Rebonds

Contre l'idée selon laquelle l'image et la commémoration interdisent la réflexion
11 septembre, tout reste à découvrir

Par Hervé BRUSINI
mardi 10 septembre 2002

Hervé Brusini est directeur de la rédaction nationale de France 3.

n voilà un qui n'annonce rien de bon. Un an après le 11 septembre, un débat déjà lancinant s'ouvre à nouveau. Il ne porte pas sur le parcours du principal mis en cause ­ Oussama ben Laden, ni sur le devenir ou la nature même d'Al-Qaeda ; il n'évoque pas davantage l'entrelacs géostratégique de l'événement et de ses conséquences ; il pointe d'un doigt forcément accusateur la télé, les médias, le journalisme. Un mot-clef résumerait la conduite des coupables : l'émotion.

L'émotion et son agent de propagation qui est l'image. La représentation est censée condamner, interdire, presque en soi toute réflexion. Dès lors ceux qui la fabriquent sont au mieux les victimes inconscientes de cette limite intrinsèque, au pire les complices d'une entreprise nauséeuse à la fois commerciale et politique. Et déjà sonne l'alerte ou le tocsin. Qui sait ? On nous instrumentalise. Aveuglés, les professionnels de l'information tombent dans le piège américain d'une préparation des esprits à un futur théâtre de guerre irakien. Sinistre combat, coupable anniversaire. Avatar monstrueux du vieux concept de Société du spectacle, le débat lui-même fonctionne comme déjà clos.

Il oblige les journalistes à la justification ; posture de défense, une sorte d'aveu. Il existerait pourtant un remède. Remettez donc en perspective l'événement, analysez-le, expliquez-nous. Mais que ferions-nous d'autres ? Il se trouve que ce conseil, ces injonctions ont une exigence bien particulière. Cette valeur ajoutée, souhaitée par tous et parfaitement légitime, se vit en circuit fermé.

Débattons, clarifions mais en faisant l'économie des faits. L'échange, la confrontation doivent se suffire à eux-mêmes. Toutes images de tours en feu, de Ben Laden lui-même deviennent suspectes, répréhensibles. Tenter de poser les questions fondamentales du Qui ? Quand ? Comment ? Où ? Quoi ? appartiennent au journalisme et par-là même sont frappées d'indignité rampante.

Paradoxalement, cette volonté de savoir plus cultive l'ignorance. Elle favorise l'idée reçue, la vision simpliste et à terme le choc des extrêmes. L'exercice même de l'enquête sur le terrain est le fondement indispensable à toute remise en perspective ou débat.

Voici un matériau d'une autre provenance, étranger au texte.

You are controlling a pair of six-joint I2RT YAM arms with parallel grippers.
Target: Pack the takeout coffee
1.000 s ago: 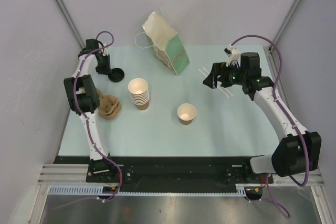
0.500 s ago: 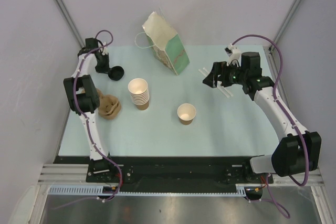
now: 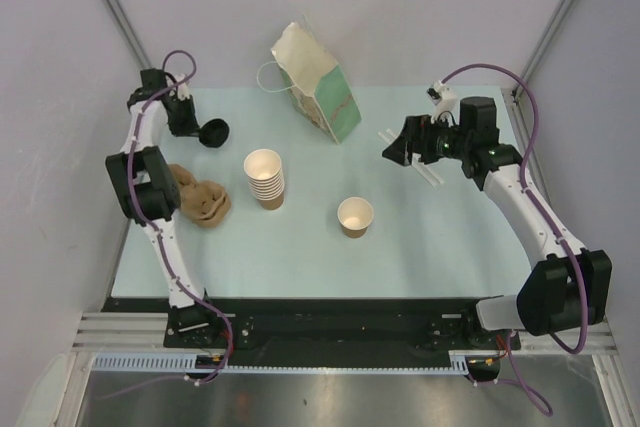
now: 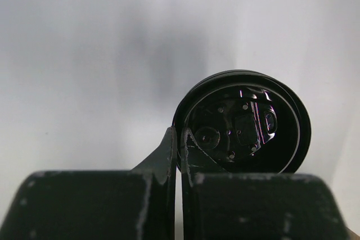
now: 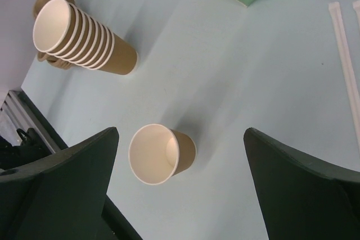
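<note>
The single brown paper cup (image 3: 355,216) stands upright and lidless at the table's middle; it also shows in the right wrist view (image 5: 162,153), cream inside. Its round black lid (image 3: 214,132) is held off the table at the far left by my left gripper (image 3: 202,128). In the left wrist view the gripper (image 4: 179,153) is shut on the rim of the lid (image 4: 243,130), whose underside faces the camera. My right gripper (image 3: 397,153) is open and empty, above and to the far right of the cup, with the cup between its fingertips in the right wrist view (image 5: 180,132).
A stack of nested cups (image 3: 265,179) stands left of centre and shows in the right wrist view (image 5: 84,37). A pulp carrier (image 3: 200,199) lies at the left. A paper bag (image 3: 318,84) lies at the back. Wrapped straws (image 3: 430,172) lie under the right arm.
My left gripper has moved left and back with the lid, tilting it up. The carrier shows more. My right gripper has shifted slightly left.
</note>
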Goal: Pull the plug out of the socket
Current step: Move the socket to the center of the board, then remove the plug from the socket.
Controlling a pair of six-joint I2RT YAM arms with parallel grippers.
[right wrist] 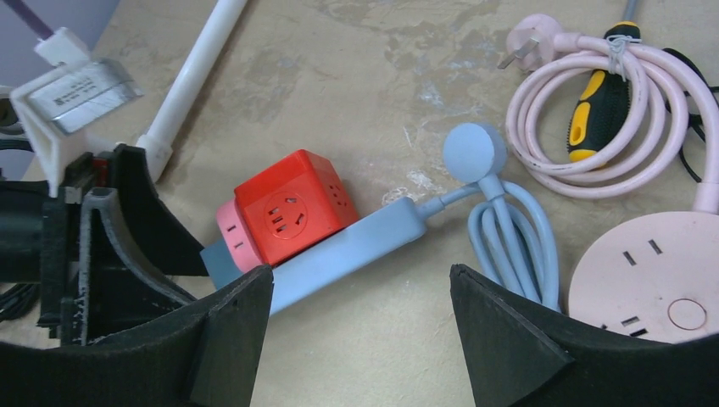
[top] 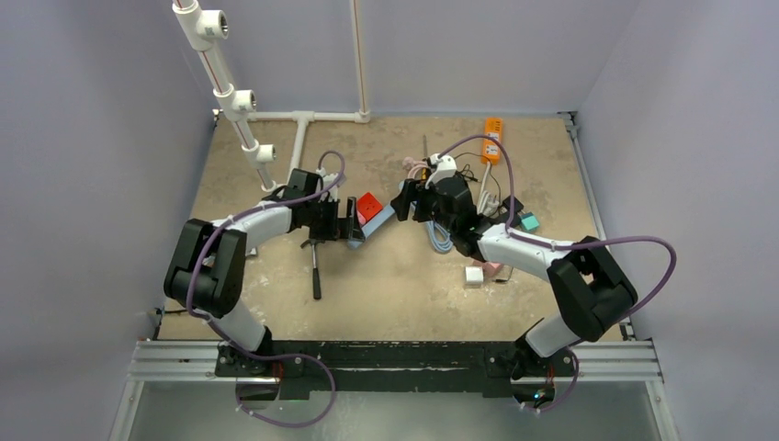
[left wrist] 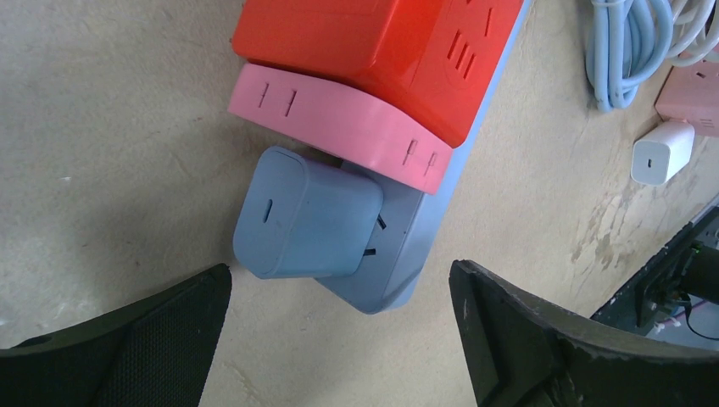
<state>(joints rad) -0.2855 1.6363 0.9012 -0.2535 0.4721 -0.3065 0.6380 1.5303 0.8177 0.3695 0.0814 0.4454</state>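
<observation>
While the left end effector (left wrist: 339,270) hangs wide open and empty, blue plug (left wrist: 305,216) just ahead between its fingers (left wrist: 161,339), untouched, seated in the blue strip (left wrist: 415,229) beside a pink adapter (left wrist: 339,119), right end effector (right wrist: 360,273) open too, holding nothing.

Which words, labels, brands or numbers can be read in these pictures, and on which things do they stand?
No text can be read.
The red cube adapter, pink adapter, blue charger plug, blue power strip: only slots, no print visible.
The orange device at the table's far edge: too small to read.
The silver plate on the left arm: blurred.
</observation>
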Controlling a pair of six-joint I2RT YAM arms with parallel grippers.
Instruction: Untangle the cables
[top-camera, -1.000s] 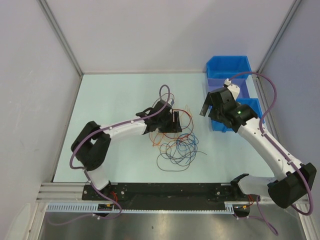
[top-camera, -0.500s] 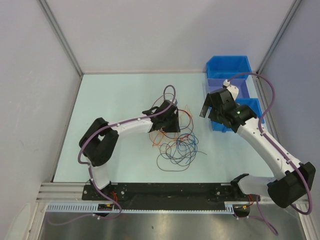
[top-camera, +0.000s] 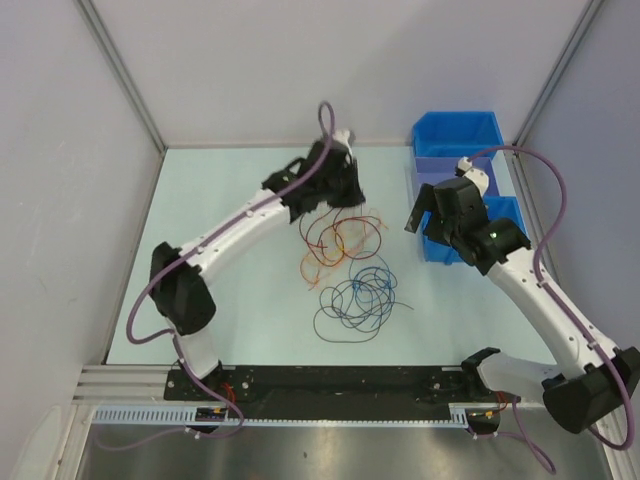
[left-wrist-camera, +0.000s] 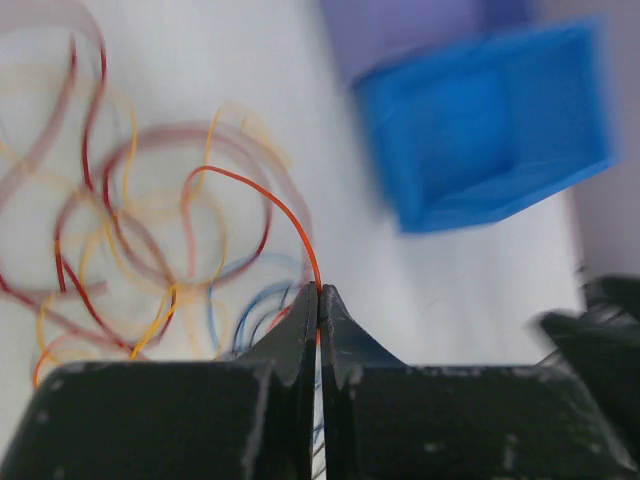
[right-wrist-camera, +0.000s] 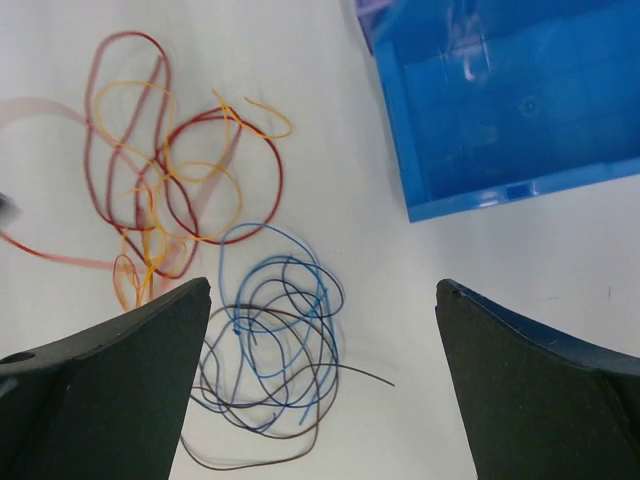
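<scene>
Left wrist view: the left pincer (left-wrist-camera: 318, 292) is clamped shut on a thin reddish-orange wire (left-wrist-camera: 312, 262). The wire arcs up out of the tips toward a blurred bunch of red and orange loops (left-wrist-camera: 120, 220) lying on the pale table (top-camera: 220, 200). Seen from above, this pincer sits at the far edge of that bunch. A second bunch, of blue and black loops (top-camera: 360, 300), lies just beside the first, nearer the arms' bases. The right pincer (right-wrist-camera: 322, 290) stands wide open and grips nothing, hanging over the table between the blue and black loops and the blue bins (right-wrist-camera: 500, 100).
</scene>
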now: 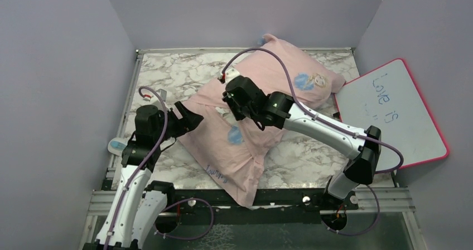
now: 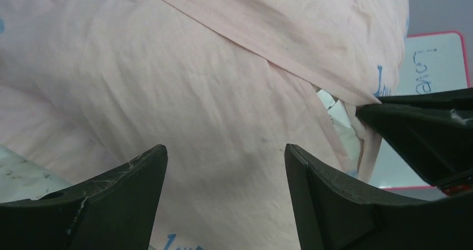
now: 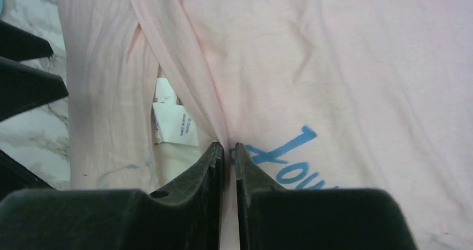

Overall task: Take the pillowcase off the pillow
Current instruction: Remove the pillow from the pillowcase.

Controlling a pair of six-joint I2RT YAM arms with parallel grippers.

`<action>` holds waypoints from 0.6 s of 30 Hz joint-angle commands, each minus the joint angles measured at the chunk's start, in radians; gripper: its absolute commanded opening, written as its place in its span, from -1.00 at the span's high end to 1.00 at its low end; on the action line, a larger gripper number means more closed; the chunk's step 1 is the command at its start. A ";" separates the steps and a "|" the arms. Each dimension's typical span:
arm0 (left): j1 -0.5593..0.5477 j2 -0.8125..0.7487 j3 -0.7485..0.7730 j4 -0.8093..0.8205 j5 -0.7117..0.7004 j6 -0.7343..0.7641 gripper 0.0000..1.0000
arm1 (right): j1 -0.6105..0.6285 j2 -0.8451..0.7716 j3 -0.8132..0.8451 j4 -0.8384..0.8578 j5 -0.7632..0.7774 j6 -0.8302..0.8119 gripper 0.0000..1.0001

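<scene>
1. The pillowcase (image 1: 262, 121) lies pale pink side up on the marbled surface (image 1: 178, 71), filled out and plump. Its long axis runs on a diagonal, from a near corner hanging over the front edge between the two arm bases to a far corner by the back wall, right of centre.
2. The overhead view shows blue cursive lettering near the near end and a small blue-and-blonde print towards the far right end.
3. The right end effector (image 3: 228, 147) is pressed together, pinching a raised fold of the pink fabric just beside the blue lettering.
4. The left end effector (image 2: 223, 152) is spread wide, with the pink cloth filling the space ahead of its fingers. I cannot tell whether the fingers touch the cloth.
5. Only the wrist views show the opening in the cover. Beside the pinched fold the fabric parts, and a white sewn-in label (image 3: 170, 119) and a patch of the white pillow (image 3: 175, 160) show through the gap.
6. From above that gap is hidden under the right arm, and the pillow shows only as bulk under the cover.
7. The left wrist view catches the right end effector's dark fingers at that slit, and the right wrist view has the left fingers at its left edge, so the two are near each other.
8. A pink-framed whiteboard (image 1: 390, 116) with handwriting leans at the surface's right side, just beside the cover's far right end.
</scene>
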 commanded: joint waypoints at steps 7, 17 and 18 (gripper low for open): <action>0.002 0.178 0.086 0.160 0.403 0.061 -0.66 | -0.012 0.027 0.016 -0.011 0.131 0.071 0.91; -0.028 0.288 0.051 0.231 0.425 0.006 -0.71 | -0.014 0.017 0.008 0.032 -0.002 0.101 0.95; -0.042 0.296 0.054 0.232 0.409 0.007 -0.71 | -0.014 0.014 0.008 0.033 -0.011 0.097 0.95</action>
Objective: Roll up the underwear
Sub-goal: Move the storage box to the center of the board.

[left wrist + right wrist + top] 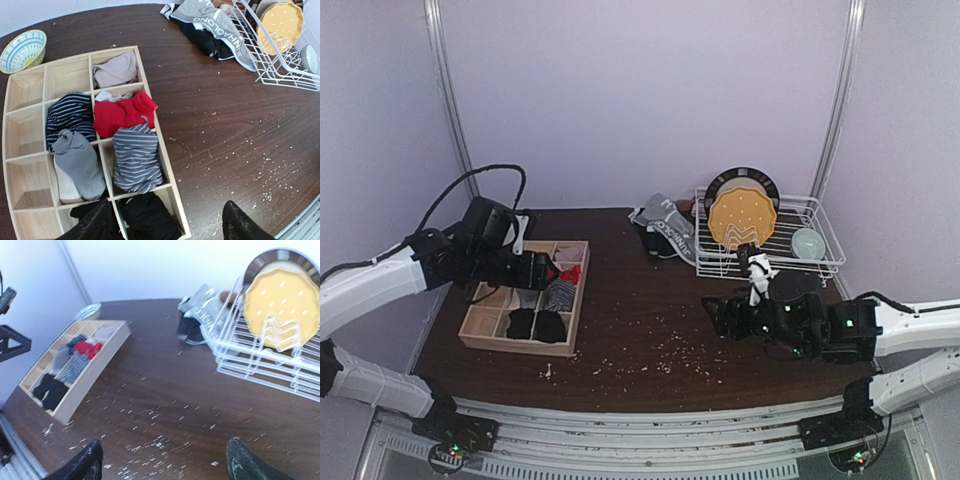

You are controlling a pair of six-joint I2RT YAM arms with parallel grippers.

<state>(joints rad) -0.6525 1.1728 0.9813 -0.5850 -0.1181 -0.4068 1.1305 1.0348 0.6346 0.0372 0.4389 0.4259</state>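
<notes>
Underwear (215, 25) sits in a crumpled heap on the bench (225, 125), touching the dish rack's (272, 65) left side. Soft, light and floppy, so it probably bunches. Best pinched at the lettered waistband. Jaws on both arms spread, empty, well short of the rack.

at the table's far edge the underwear (215, 24) pile runs off the top of the left wrist view, black pieces mostly buried. from the right wrist it is blurred behind the dish rack (260, 365) wires; we cannot count pieces.
</notes>
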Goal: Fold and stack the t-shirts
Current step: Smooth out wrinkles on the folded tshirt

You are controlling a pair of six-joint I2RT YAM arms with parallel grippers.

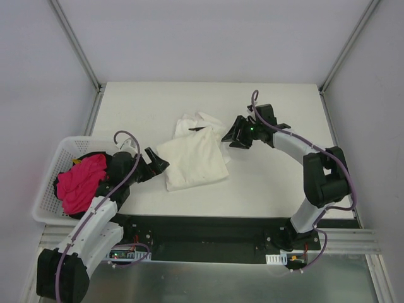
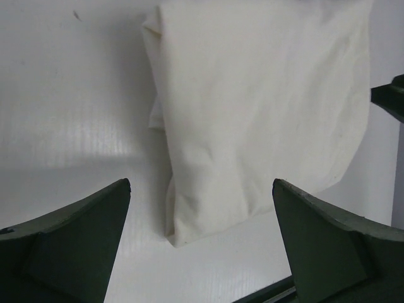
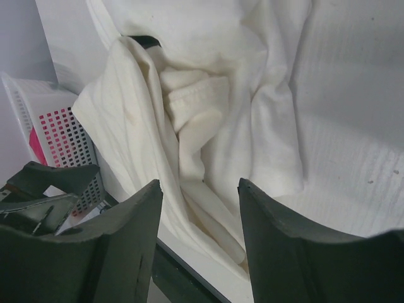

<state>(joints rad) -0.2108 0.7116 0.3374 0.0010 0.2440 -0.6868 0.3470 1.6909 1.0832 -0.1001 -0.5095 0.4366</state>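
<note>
Overhead view, far left: white basket (image 1: 52, 165) at the table's left edge, pink cloth (image 1: 82, 183) heaped inside. Just right of it, the left gripper (image 1: 158, 163) sits low over the white table (image 1: 284, 183), pointing at the folded cream t-shirt (image 1: 192, 163). In the left wrist view its fingers (image 2: 82, 240) are spread wide with nothing between them, and the shirt's folded edge lies ahead, apart from both tips. The folded cream t-shirt is a rough rectangle, centre frame and slightly left, flat on the table. Behind it, toward the upper centre, a crumpled white t-shirt (image 1: 201, 125) lies bunched, touching or overlapping the folded one's far edge, with a small dark mark showing in its folds. Right of centre, the right gripper (image 1: 228, 137) is at the right edge of the two shirts. In its wrist view the fingers (image 3: 278, 240) are partly spread above rumpled cloth, and nothing is visibly pinched. The basket grid shows at that view's lower left.
</note>
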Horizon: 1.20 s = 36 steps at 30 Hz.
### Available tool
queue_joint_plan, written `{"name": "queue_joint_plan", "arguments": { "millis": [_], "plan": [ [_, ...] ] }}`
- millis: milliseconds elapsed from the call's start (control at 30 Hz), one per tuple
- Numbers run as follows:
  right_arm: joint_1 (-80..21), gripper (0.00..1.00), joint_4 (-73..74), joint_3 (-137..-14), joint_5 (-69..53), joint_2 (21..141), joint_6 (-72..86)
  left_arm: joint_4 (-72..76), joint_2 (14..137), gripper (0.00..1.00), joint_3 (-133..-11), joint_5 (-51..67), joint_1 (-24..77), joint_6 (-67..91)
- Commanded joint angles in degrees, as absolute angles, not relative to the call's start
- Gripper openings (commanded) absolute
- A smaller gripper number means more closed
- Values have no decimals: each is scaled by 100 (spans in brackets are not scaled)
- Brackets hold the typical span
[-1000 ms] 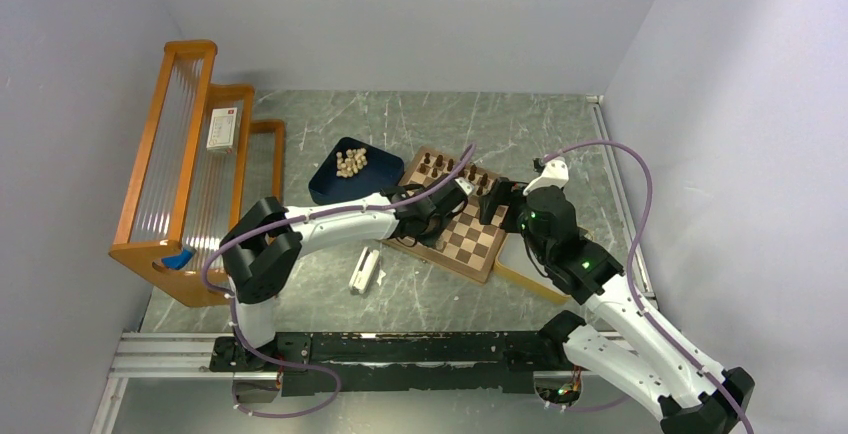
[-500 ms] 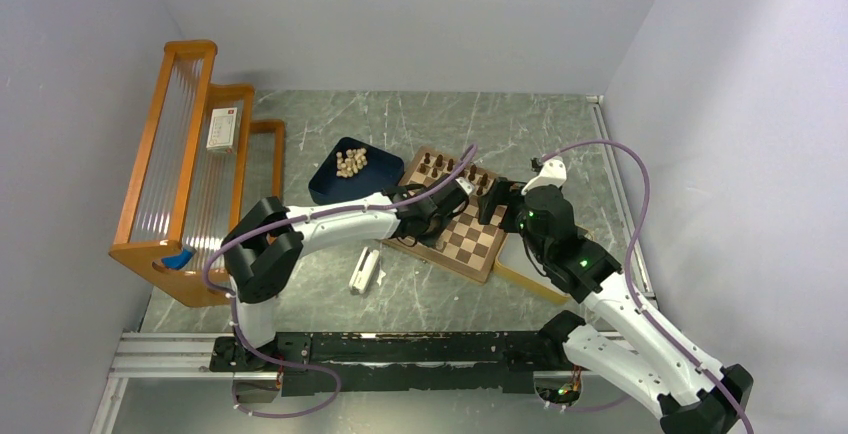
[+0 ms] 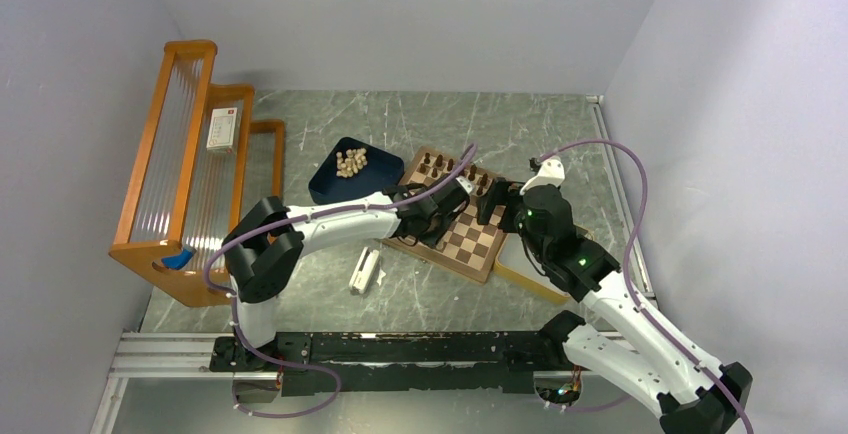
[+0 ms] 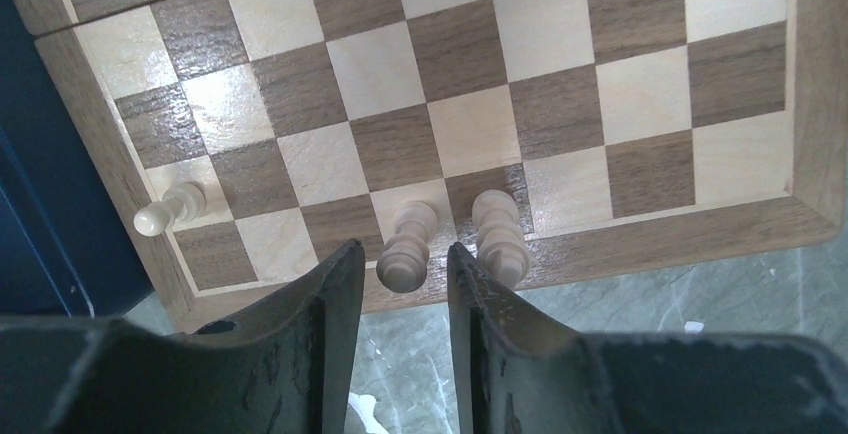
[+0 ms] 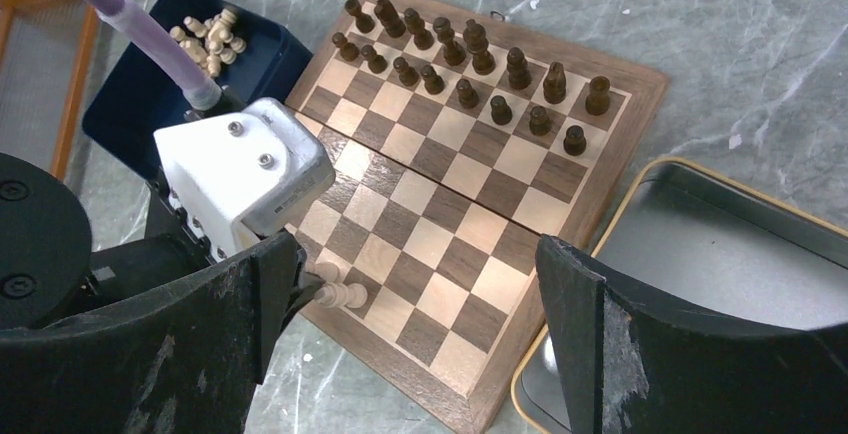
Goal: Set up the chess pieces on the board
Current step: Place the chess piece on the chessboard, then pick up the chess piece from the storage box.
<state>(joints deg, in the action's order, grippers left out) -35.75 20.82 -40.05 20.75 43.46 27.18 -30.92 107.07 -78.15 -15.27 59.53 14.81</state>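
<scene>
**Left jaws bracket a pale piece on the board's near row; right jaws gape above**

From above, the left arm (image 3: 330, 222) and right arm (image 3: 620, 304) meet over the board (image 3: 472, 246) and cover part of its squares, so neither tool's jaws can be read in that view. At far left, the wooden rack (image 3: 190, 164) carries a white card (image 3: 221, 128) and a blue thing (image 3: 180, 258) too small to name. A white object (image 3: 364, 271) lies on the table (image 3: 560, 134) near the board's near-left corner; what it is cannot be told.

The board lies angled mid-table. Just beside its left side, the dark blue tray (image 5: 270, 54) holds a heap of pale pieces (image 5: 205, 34), overlapping too much to count.

The left gripper (image 4: 402, 251) stands open at the near rim. A pale piece (image 4: 408, 239) stands on a light edge-row square between its fingers (image 4: 335, 334), with a sliver of gap on each side. A second pale piece (image 4: 500, 234) stands on the next dark square, just beside the right-hand finger. A pale pawn (image 4: 170, 209) sits by the left rim, one row in, and the steep angle hides whether it is upright.

Two rows of dark pieces (image 5: 470, 64) line the far edge. The right gripper (image 5: 417, 247) hangs above the middle squares, fingers spread wide, gripping nothing.

At right, the yellow-rimmed tray (image 5: 720, 254) sits just beside the board and shows a grey floor, cut off by the frame and one finger. From above it lies mostly under the right arm.
</scene>
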Motion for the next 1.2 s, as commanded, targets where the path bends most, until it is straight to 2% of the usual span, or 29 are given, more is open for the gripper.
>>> {"name": "queue_joint_plan", "arguments": {
  "millis": [0,333,633,1167],
  "plan": [
    [-3595,94,1927,-3973,2076,4339,2761,-3064,10656,42,-8124,-1490,5986,1586],
    [-3598,94,1850,-3813,2011,4281,2811,-3146,10274,43,-8584,-1825,5937,1817],
    [-3596,94,1689,-3709,1873,4377,2868,-3486,10272,41,-9070,-1886,5340,1707],
    [-3596,94,1213,-3519,1081,4828,2852,-3075,9793,43,-8447,-1510,2901,1235]
  ]
}}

C'est en ce sens que le reportage est une nécessité politique, c'est en ce sens qu'il est facteur de paix. L'art même de l'interrogation in situ, de la maîtrise de l'image réalisée par l'équipe offre aux téléspectateurs de quoi nourrir sa conviction.

La complexité de ce monde impose d'aller d'abord y voir. L'expertise peut ensuite embrayer tout naturellement sur ce premier temps de l'exercice médiatique. Tout reste à découvrir sur ce 11 septembre, il n'y a aucune fatalité à ne rien apprendre. Suspecter les professionnels de faire leur métier ­ car ça revient à cela ­ devient lourd de menaces.

Le journalisme est consubstantiel à la démocratie. Et voilà qu'on l'accuse d'en être presque l'adversaire. Arrogant peut-être, fragile surtout, il n'ignore pas ses défaillances. Il se sait exposé à la critique. Il se dote de chartes, vit des heurts, des chocs au sein des rédactions. Il est tout sauf ce monolithe, puissance infernale de la manipulation des têtes. La commémoration, du fait de sa liturgie, est aux antipodes de ce qui fait son moteur banal et passionnant : être curieux du monde.